== DATASET SECTION ==

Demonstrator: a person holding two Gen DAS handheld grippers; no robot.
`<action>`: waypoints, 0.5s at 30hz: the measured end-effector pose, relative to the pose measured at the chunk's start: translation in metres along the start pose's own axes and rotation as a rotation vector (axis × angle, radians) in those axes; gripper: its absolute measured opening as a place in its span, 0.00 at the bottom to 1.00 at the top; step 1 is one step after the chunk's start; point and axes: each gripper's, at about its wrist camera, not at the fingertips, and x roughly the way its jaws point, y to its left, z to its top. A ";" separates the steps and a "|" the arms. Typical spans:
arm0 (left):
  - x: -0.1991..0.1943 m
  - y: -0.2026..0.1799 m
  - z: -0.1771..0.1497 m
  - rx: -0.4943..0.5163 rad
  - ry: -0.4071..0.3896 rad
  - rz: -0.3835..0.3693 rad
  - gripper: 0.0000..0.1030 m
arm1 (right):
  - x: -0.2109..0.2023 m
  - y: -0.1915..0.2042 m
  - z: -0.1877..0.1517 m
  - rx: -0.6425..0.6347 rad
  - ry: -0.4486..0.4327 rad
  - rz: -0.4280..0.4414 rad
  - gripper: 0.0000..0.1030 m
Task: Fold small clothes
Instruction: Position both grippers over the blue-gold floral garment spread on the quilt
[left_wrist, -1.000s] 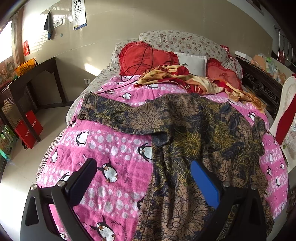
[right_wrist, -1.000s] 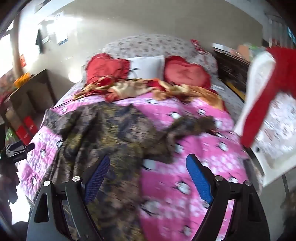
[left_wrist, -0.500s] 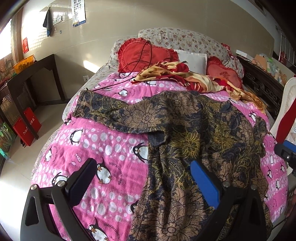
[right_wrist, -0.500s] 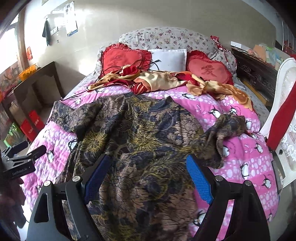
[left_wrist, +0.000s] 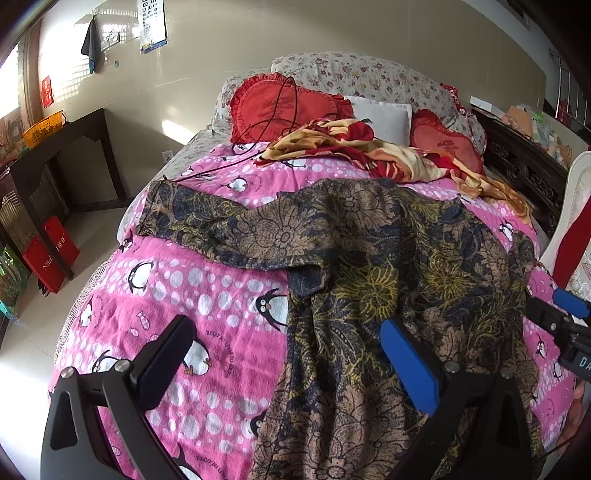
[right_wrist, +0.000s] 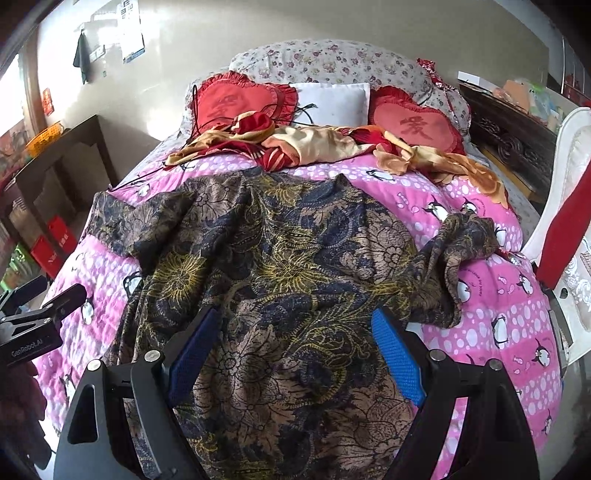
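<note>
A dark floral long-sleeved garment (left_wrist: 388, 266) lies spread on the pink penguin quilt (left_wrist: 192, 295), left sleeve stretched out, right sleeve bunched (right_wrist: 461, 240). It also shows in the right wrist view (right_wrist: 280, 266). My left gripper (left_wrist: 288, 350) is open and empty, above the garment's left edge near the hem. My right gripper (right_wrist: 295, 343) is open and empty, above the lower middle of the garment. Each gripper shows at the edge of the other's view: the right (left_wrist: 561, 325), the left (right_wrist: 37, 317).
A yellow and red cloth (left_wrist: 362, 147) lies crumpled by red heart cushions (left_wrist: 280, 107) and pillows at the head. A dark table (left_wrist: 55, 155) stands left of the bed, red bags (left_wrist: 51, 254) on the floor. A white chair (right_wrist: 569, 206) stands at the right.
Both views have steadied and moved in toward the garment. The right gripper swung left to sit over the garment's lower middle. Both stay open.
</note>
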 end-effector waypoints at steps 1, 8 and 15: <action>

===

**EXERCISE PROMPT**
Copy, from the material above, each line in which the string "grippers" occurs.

**ANSWER SECTION**
Demonstrator: a person holding two Gen DAS handheld grippers; no robot.
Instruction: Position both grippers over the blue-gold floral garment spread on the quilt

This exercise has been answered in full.